The rear plate is made from a strip of 3mm x 30mm brass and the holes are machined to suit the LEDS and sockets of the electronics board. The shrouds are made from 14mm round brass bar as I do not like the look of having the plugs just stick out of a normal hole in the plate. Mounting holes are drilled for attaching to the base section and the whole thing is polished up to a mirror finish. The clock control buttons are recessed into this plate along with the function indicator LEDs to stop prying fingers inadvertently changing the parameter settings of the clock.The small plate that covers the shelf hole is made from the same and I engraved this with the date of the build and my name for posterity.
It wasn't until I had written this up and was looking at the photographs that I realised that I had forgotten to add the AM/PM indicators! These were made from compression olives drilled to accept a 4mm brass tube with a base turned down from 12mm round brass bar in keeping with the wire connection parts. The neon bulb leads were extended and covered with heat shrink before connecting to the circuit for the clock.
Step 7: Putting It Together.
One of the difficult parts is getting everything lined up and to help with this I had to make a jig to center the brass nipple on the lamp globe. The jig was a 50mm diameter hole in a piece of wood and a close fitting plug that I turned on the lathe with a recess for the nipple. The nipple was placed in the hole and glue applied then the lamp globe was place in position on the 50mm hole and the plug pushed up to fit the brass nipple. on with drawing the plug it left the nipple attached to the globe and this was put the right way up until the glue set. After working my way through 3 different glues I finally ended up with a bonding type as super glue, hot glue were not doing the job.

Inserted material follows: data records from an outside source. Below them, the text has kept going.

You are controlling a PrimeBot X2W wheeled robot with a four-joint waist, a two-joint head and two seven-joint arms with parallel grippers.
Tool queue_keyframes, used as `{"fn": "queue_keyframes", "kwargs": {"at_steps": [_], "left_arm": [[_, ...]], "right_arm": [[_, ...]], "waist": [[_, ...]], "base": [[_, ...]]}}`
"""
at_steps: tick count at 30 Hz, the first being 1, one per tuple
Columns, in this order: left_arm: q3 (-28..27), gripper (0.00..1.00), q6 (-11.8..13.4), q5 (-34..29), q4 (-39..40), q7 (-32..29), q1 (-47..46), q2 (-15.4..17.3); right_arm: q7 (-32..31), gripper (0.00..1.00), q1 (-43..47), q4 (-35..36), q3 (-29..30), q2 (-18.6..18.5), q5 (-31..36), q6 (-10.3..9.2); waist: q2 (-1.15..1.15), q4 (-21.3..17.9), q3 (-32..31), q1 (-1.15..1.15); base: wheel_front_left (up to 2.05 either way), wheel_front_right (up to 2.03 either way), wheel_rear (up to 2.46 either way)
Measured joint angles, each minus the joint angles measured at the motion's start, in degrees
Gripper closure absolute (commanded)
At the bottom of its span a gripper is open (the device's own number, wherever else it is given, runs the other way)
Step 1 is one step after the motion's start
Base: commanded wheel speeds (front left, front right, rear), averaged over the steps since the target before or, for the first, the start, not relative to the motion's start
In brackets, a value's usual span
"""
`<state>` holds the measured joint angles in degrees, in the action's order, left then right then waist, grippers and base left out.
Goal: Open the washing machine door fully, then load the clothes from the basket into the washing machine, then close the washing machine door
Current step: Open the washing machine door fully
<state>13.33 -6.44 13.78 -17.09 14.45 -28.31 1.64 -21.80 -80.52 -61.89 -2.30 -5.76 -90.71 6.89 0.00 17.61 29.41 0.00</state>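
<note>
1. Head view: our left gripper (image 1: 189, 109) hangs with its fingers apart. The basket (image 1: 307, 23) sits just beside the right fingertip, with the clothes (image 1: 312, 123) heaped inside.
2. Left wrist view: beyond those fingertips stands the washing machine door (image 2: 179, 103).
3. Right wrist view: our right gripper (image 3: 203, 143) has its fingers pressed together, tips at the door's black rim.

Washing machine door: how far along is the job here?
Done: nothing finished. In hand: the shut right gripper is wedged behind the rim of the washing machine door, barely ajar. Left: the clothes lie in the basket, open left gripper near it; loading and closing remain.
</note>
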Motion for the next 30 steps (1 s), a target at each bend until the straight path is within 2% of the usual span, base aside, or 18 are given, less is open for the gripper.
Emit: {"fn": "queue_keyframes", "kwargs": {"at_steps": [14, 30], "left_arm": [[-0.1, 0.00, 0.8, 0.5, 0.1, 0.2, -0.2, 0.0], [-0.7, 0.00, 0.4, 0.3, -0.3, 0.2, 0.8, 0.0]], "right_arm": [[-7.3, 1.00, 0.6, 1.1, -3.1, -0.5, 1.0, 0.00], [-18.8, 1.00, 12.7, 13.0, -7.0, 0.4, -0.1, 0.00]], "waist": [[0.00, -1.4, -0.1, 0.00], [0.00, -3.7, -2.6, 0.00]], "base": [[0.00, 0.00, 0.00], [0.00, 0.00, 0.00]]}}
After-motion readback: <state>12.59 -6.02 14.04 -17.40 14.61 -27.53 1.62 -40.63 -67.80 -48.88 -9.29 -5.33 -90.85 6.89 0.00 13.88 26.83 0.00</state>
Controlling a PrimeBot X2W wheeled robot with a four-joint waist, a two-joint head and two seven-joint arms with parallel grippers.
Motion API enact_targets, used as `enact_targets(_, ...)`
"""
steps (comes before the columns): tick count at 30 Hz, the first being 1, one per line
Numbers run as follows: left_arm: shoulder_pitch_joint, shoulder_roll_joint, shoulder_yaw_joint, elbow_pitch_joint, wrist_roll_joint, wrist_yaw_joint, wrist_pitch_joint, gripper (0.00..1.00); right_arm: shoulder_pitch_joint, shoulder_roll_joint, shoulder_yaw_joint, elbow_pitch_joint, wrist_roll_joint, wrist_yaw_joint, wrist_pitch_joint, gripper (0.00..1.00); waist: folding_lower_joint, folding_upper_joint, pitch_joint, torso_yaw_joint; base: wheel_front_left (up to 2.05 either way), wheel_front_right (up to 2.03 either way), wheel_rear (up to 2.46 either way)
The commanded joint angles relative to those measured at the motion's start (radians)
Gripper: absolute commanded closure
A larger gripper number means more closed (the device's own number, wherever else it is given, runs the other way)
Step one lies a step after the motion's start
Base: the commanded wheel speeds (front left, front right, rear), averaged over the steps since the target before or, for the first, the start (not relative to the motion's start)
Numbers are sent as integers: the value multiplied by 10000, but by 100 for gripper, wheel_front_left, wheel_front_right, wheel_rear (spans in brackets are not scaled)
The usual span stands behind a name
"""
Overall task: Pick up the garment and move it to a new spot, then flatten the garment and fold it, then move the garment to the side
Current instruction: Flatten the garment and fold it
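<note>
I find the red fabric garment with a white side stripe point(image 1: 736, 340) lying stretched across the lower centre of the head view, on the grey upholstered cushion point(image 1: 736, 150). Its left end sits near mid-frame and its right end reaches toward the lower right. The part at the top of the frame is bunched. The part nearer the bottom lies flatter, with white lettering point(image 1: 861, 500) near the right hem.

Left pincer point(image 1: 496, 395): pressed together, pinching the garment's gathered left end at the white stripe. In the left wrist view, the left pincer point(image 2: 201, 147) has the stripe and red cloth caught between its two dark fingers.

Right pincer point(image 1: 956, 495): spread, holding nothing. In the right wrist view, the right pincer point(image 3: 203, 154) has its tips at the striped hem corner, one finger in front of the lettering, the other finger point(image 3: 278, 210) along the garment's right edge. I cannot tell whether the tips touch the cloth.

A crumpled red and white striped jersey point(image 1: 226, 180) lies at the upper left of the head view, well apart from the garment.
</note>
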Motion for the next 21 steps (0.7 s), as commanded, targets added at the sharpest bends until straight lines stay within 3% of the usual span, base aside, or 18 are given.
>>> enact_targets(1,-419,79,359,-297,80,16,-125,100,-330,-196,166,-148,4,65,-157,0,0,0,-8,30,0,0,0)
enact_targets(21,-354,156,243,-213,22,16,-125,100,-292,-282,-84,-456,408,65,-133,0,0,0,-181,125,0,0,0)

The lamp globes are fitted to their bases then the Nixie tubes are positioned and hot glued to the inside of the base section. Next the Coils were epoxy glued into position and once everything was set the link coils were shaped and fitted between the coils and the lamp globe nipples.

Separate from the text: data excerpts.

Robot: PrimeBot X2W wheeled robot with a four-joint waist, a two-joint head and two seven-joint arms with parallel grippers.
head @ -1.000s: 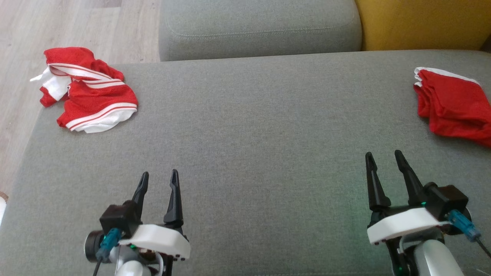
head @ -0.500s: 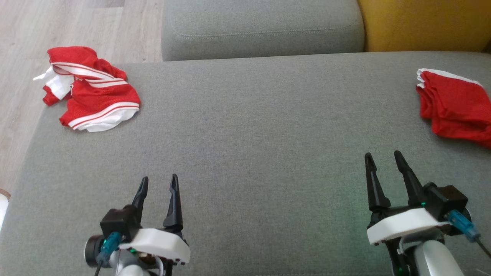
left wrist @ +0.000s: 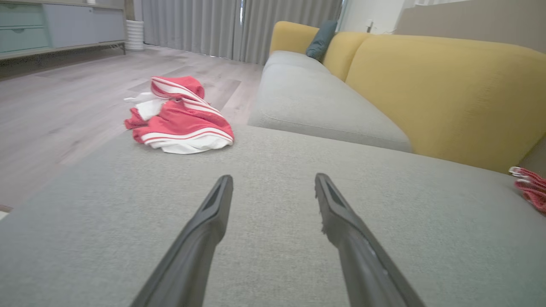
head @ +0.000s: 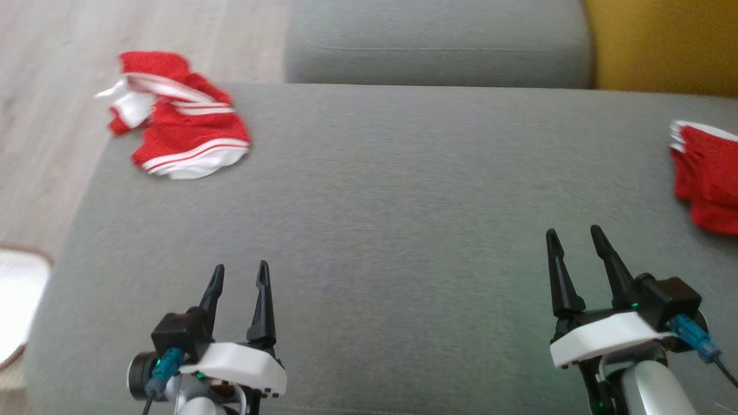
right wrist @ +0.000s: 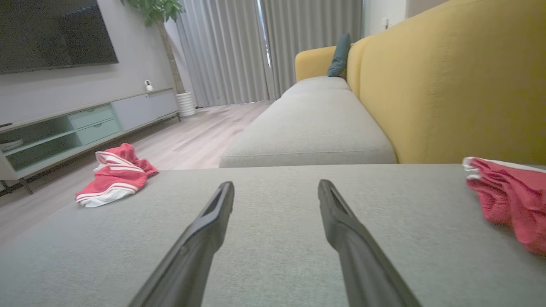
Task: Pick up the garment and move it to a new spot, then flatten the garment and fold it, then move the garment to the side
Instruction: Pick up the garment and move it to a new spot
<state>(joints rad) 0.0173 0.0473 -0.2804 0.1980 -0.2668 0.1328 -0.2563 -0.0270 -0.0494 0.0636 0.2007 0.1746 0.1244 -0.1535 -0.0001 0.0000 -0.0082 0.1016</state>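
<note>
Garment (head: 181, 135) lies crumpled at far left corner of cushion (head: 403, 202), untouched. We hold left gripper (head: 240, 266) and right gripper (head: 573, 230) spread, empty. Pickup step first: next we must reach left and pinch heap.

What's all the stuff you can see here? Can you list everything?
striped garment: 1, red and white, crumpled at the seat's far left corner
plain garment: 1, red with a white edge, at the seat's right side
seat: 1, grey, in front of the robot
seat cushion: 1, grey, beyond it
sofa back: 1, yellow, far right
pillow: 1, dark teal, far end of sofa
floor: 1, pale wood, left
cabinet: 1, pale green and grey, by the wall
curtains: several, grey, far end of room
left gripper: 1, black, open, lower left
right gripper: 1, black, open, lower right
</note>
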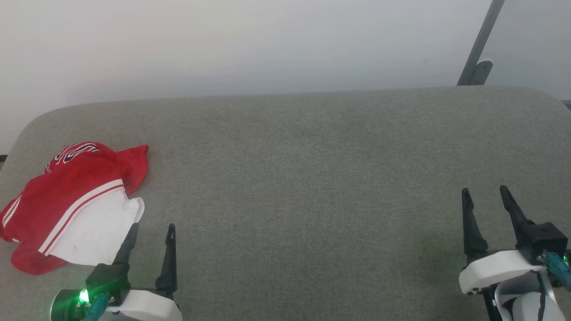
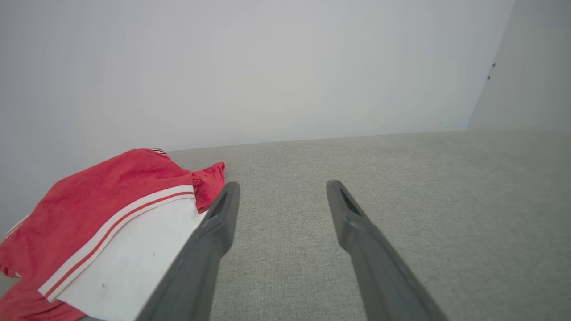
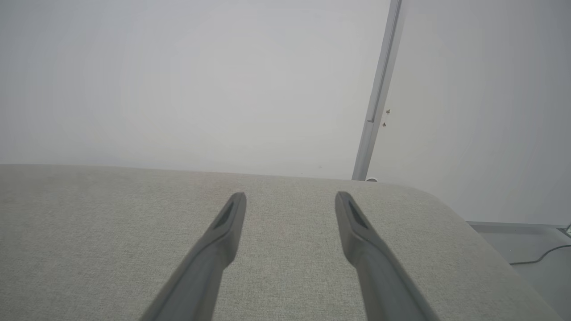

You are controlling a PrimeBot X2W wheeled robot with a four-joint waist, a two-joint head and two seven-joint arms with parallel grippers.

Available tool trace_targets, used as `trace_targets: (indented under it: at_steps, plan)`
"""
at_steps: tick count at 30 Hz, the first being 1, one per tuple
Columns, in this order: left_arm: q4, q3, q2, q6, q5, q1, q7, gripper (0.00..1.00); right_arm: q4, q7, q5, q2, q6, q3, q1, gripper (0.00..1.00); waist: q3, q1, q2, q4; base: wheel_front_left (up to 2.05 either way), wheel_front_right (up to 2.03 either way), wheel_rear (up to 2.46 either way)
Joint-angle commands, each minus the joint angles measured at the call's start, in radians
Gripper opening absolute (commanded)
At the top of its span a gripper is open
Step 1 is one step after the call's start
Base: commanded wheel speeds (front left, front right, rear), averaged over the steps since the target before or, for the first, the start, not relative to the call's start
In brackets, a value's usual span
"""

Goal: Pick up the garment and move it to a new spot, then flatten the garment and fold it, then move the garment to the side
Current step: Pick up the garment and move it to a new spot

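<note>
— Pale wall [image 1: 223, 44] stands at the back of your scene. Below it, a wide grey fabric table [image 1: 312, 178] with rounded corners runs right across your head view.
— Where is your shirt on it?
— Your shirt [image 1: 67, 191] lies crumpled at the table's left end, close to the edge. It is red, with a white sleeve on the side towards you and white stripe trim along that sleeve. Black, white-outlined lettering shows at the back of the heap.
— And your two grippers?
— Your left gripper [image 1: 153, 226] sits low at the near left, fingers spread apart and holding nothing. Its left finger [image 2: 216, 232] is just beside the white sleeve's edge, but you cannot tell from these views whether it touches the cloth. Your right gripper [image 1: 484, 189] is at the near right, well apart from the shirt, fingers likewise spread and empty above the table.
— Anything smaller?
— A slanted grey pole [image 1: 484, 40] stands against the wall behind the table's right corner. In your right wrist view, a thin dark cable [image 3: 535, 257] lies on the floor beyond that corner.
</note>
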Motion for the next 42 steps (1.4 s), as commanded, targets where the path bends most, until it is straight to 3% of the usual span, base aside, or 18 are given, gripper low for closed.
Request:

Next would have been the fitting of the electronics but for some reason the PIC chip fried itself after test running for 4 days with everything connected so I had to wait on a replacement PIC arriving from Pete. Once the PIC arrived it was fitted but there was an additional fault with an anode driver transistor pair which required their replacement and then the board is put into position before attaching the rear brass plate. Back on test again before closing up the base with a cover and finally completing the clock.
Step 8: The Conclusion
After all the little setbacks it looks as though it has turned out not too bad from the original idea that I had. I like the enhancement that the Lichtenberg etching has given to the base which sets it apart from the norm.

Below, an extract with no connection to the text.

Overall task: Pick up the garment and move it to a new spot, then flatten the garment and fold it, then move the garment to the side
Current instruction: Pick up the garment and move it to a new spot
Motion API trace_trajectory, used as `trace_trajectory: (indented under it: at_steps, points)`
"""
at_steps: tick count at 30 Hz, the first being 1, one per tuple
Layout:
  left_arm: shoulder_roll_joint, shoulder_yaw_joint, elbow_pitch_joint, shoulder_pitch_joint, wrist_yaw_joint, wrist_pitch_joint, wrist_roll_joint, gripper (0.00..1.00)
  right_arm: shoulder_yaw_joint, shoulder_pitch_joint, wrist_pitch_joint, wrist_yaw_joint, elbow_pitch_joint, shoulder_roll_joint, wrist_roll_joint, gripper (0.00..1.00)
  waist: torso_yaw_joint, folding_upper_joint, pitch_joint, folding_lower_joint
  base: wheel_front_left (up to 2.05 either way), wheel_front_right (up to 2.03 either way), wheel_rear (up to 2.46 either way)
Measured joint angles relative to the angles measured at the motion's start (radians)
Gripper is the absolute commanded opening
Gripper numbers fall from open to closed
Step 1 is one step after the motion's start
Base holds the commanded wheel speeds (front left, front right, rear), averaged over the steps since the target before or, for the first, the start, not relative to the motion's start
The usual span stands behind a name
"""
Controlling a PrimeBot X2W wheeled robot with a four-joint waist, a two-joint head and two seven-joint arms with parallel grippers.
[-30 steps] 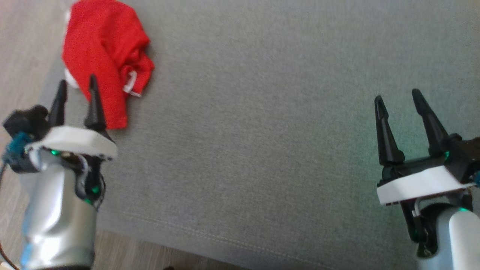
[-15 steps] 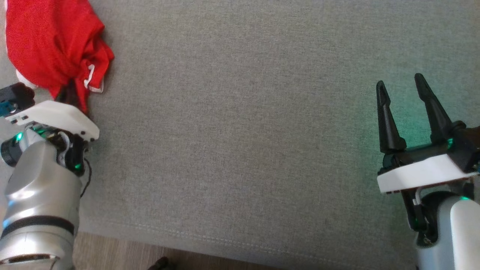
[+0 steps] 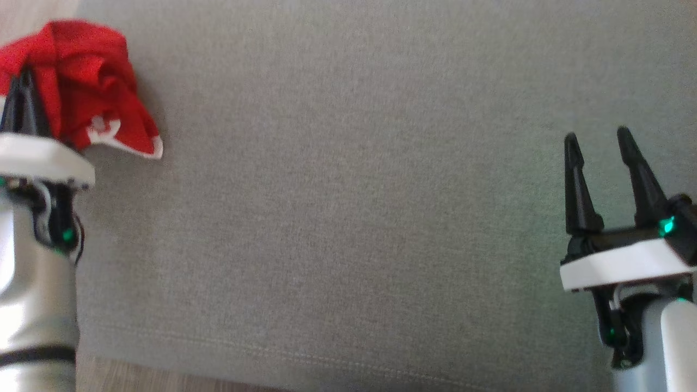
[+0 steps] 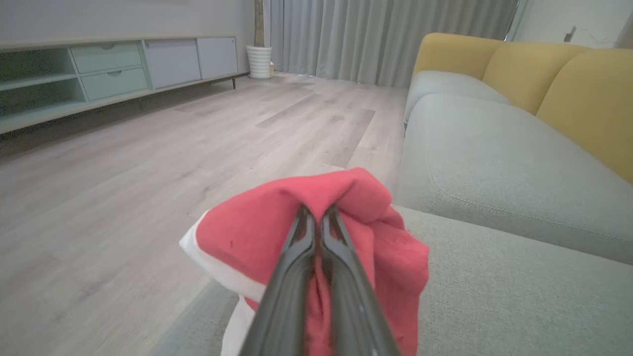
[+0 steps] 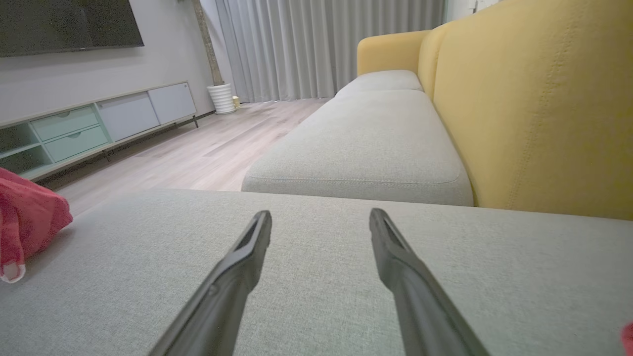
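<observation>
Garment [image 4: 237, 237] now bunched up w/ L claw [image 4: 316, 211] clenched on it, R claw [image 3: 596, 139] spread idle; pick-up step, next: carry toward mid sofa [image 3: 348, 190].

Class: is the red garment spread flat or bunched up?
Bunched up: the red garment sits in crumpled folds, pinched by the left gripper.

Long sofa with grey woven seat cushions [image 5: 356, 148] and mustard-yellow back cushions [image 5: 534, 99]. Beside it, pale wood-plank floor [image 4: 148, 148] running up to full-length grey curtains [image 4: 385, 34]. Along the pale far wall [image 5: 74, 79], a low sideboard [image 4: 113, 74] — open shelves, pale green drawers, grey doors — with a white ribbed pot [image 4: 259, 62] on the floor near its end. Higher up, a dark television [image 5: 64, 24] mounted flat.
</observation>
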Motion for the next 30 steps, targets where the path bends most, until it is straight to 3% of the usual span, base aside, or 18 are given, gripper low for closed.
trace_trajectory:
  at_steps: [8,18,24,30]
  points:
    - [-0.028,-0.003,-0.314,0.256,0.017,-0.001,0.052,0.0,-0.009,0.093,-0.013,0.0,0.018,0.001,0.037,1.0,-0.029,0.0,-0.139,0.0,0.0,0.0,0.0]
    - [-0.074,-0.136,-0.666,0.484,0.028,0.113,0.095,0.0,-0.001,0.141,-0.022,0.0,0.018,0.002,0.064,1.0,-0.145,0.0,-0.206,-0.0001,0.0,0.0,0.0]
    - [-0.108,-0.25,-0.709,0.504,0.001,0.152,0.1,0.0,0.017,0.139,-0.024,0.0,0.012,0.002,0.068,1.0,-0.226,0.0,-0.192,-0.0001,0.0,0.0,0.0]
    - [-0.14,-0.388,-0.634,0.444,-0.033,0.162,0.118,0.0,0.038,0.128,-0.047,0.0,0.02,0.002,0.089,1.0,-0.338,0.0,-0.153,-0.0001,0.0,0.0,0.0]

I also like the look it has of being put together in some backroom from the Tesla and Edison days instead of looking like a machine produced item bought out of a shop.
Maybe it will be a clock I will repeat but I will wait and see how it is received, you never know, I just might.
People who contribute their ideas to the Instructable site are to be commended as it opens up a whole new viewpoint for those who see them so if you have something that you think is different why not give it an Instructable and let us all see what you can do.
Thank you to all who took the time to go through this Instructable and I hope you enjoyed it.